▶ Task to complete
There are pictures in the records below; leave them out and set down exactly the lines from the one holding "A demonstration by" through the one holding "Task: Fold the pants".

▶ Records for processing
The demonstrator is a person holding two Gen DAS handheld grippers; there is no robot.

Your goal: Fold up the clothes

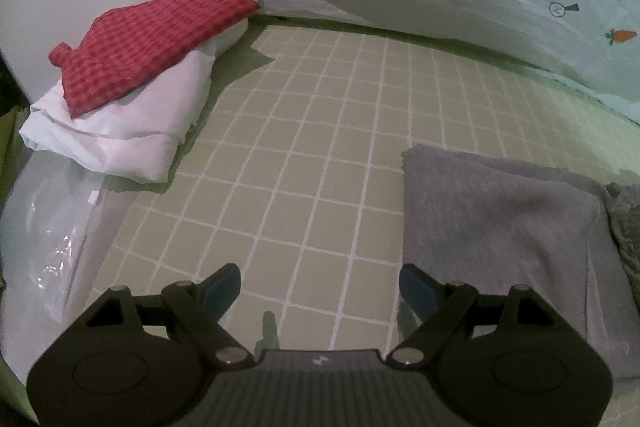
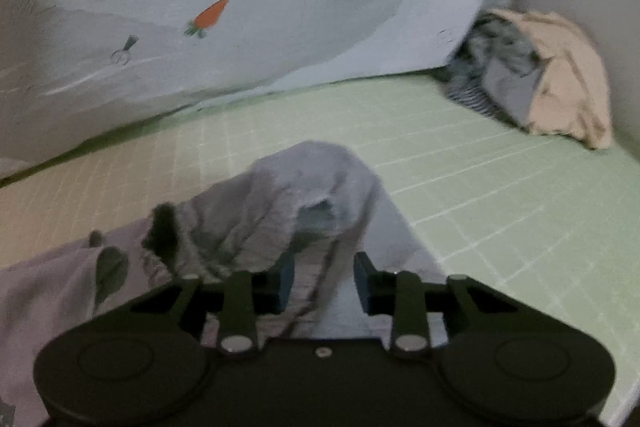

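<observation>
Two grippers work over a green gridded mat (image 1: 320, 147), and the risk sits on the right: the right gripper (image 2: 324, 283) has its fingers partly apart with a rumpled edge of the grey garment (image 2: 304, 187) between them, and whether the pads press the cloth cannot be told from the blurred right view. If the hold is loose, the raised fold is likely to slump back and crease unevenly. A pinch that catches more than one layer could drag the whole piece askew across the mat. The left gripper (image 1: 320, 291) hangs with fingers wide apart over bare mat, just left of the garment's near-left part and holding nothing, so nothing pins that side should the right pull hard.

The garment lies near, on the right of the mat in the left view, soft and fleecy, its left part flat with a fairly straight far edge. In the right view it bunches into a hump just beyond the fingers, showing a dark leaf-like print and what looks like a seamed opening. Far left a red checked cloth (image 1: 152, 43) rests on folded white fabric (image 1: 132, 135); far right a heap of clothes (image 2: 540, 75) waits by the carrot-print sheet (image 2: 280, 7)
</observation>
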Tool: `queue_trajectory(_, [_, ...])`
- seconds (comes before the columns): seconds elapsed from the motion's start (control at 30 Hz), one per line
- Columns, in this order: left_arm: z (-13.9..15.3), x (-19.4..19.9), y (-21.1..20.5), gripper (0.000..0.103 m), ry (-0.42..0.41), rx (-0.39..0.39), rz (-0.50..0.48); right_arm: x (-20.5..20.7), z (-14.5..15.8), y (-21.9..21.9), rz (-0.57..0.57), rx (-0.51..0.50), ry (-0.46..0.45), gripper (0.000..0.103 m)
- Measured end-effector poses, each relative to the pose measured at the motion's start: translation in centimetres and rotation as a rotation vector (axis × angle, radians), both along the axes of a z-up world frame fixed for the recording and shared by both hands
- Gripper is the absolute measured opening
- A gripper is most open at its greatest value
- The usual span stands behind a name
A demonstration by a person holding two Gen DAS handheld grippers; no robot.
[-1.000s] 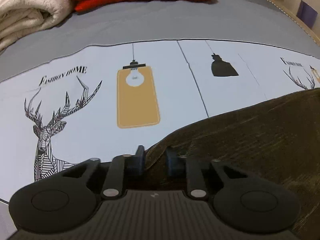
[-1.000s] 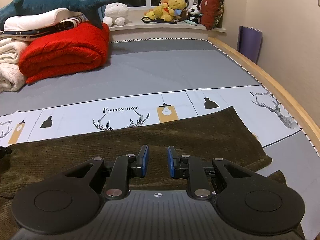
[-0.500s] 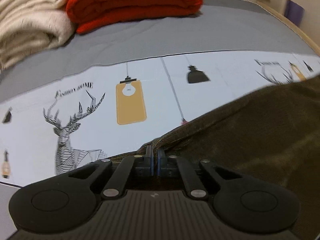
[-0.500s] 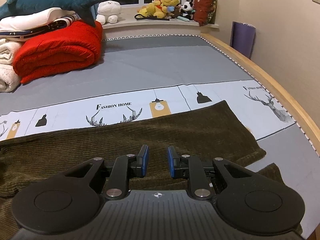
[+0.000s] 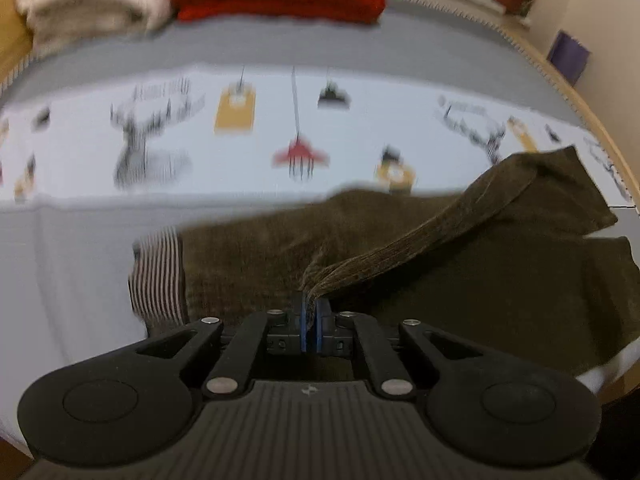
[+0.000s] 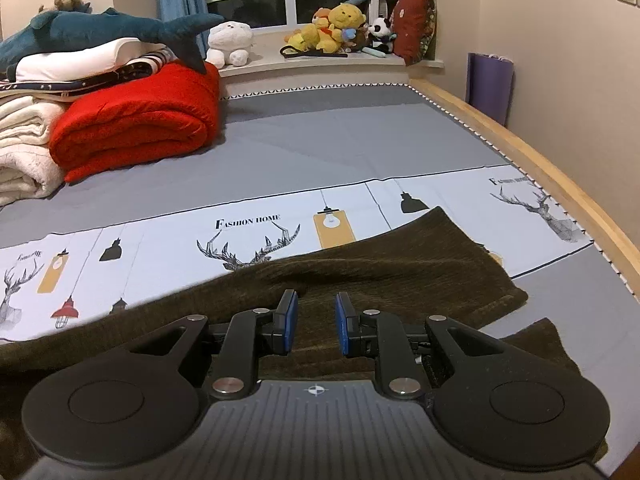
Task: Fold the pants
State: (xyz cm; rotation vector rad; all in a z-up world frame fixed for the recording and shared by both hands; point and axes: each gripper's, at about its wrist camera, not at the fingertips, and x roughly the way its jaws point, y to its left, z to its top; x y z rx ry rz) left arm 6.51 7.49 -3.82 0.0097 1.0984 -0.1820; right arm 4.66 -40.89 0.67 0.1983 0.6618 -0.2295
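Pinching the pants (image 5: 440, 240) edge, left hand-held gripper (image 5: 309, 322) lifts it.

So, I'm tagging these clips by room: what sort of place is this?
Most likely a bedroom. The work surface is a bed with a grey printed sheet, folded blankets are stacked at one end, and plush toys line the window sill.

Black left tool (image 5: 309, 322), right tool (image 6: 316, 322): blue pads, silver screws.
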Motion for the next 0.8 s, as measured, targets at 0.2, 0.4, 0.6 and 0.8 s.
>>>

▶ Answer to this task
A demonstration by a person holding two Gen DAS handheld grippers; no robot.
[-1.000s] 
[-1.000s] 
[-0.500s] 
[-0.500s] 
[+0.000s] 
[+0.000s] 
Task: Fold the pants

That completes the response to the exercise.